What the task requires
Write out the whole listing again, exactly as given.

Collected data
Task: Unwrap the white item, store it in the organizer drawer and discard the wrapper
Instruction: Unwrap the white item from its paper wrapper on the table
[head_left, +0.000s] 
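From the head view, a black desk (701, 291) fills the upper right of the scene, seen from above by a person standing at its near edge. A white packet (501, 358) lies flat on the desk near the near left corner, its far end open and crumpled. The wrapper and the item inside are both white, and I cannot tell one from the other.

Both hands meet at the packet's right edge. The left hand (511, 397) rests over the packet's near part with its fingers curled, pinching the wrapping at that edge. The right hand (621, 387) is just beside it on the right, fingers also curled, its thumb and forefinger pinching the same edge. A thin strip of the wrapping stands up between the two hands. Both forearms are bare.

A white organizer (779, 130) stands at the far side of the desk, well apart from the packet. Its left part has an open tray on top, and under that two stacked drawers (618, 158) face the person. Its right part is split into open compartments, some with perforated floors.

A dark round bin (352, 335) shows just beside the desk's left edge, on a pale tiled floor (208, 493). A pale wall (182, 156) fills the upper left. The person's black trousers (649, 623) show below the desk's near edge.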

Written answer
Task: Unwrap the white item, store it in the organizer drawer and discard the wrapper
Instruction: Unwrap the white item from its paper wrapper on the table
[head_left, +0.000s] 
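From the head view, a black desk (701, 291) fills the upper right of the scene, seen from above by a person standing at its near edge. A white packet (501, 358) lies flat on the desk near the near left corner, its far end open and crumpled. The wrapper and the item inside are both white, and I cannot tell one from the other.

Both hands meet at the packet's right edge. The left hand (511, 397) rests over the packet's near part with its fingers curled, pinching the wrapping at that edge. The right hand (621, 387) is just beside it on the right, fingers also curled, its thumb and forefinger pinching the same edge. A thin strip of the wrapping stands up between the two hands. Both forearms are bare.

A white organizer (779, 130) stands at the far side of the desk, well apart from the packet. Its left part has an open tray on top, and under that two stacked drawers (618, 158) face the person. Its right part is split into open compartments, some with perforated floors.

A dark round bin (352, 335) shows just beside the desk's left edge, on a pale tiled floor (208, 493). A pale wall (182, 156) fills the upper left. The person's black trousers (649, 623) show below the desk's near edge.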

The given output is complete.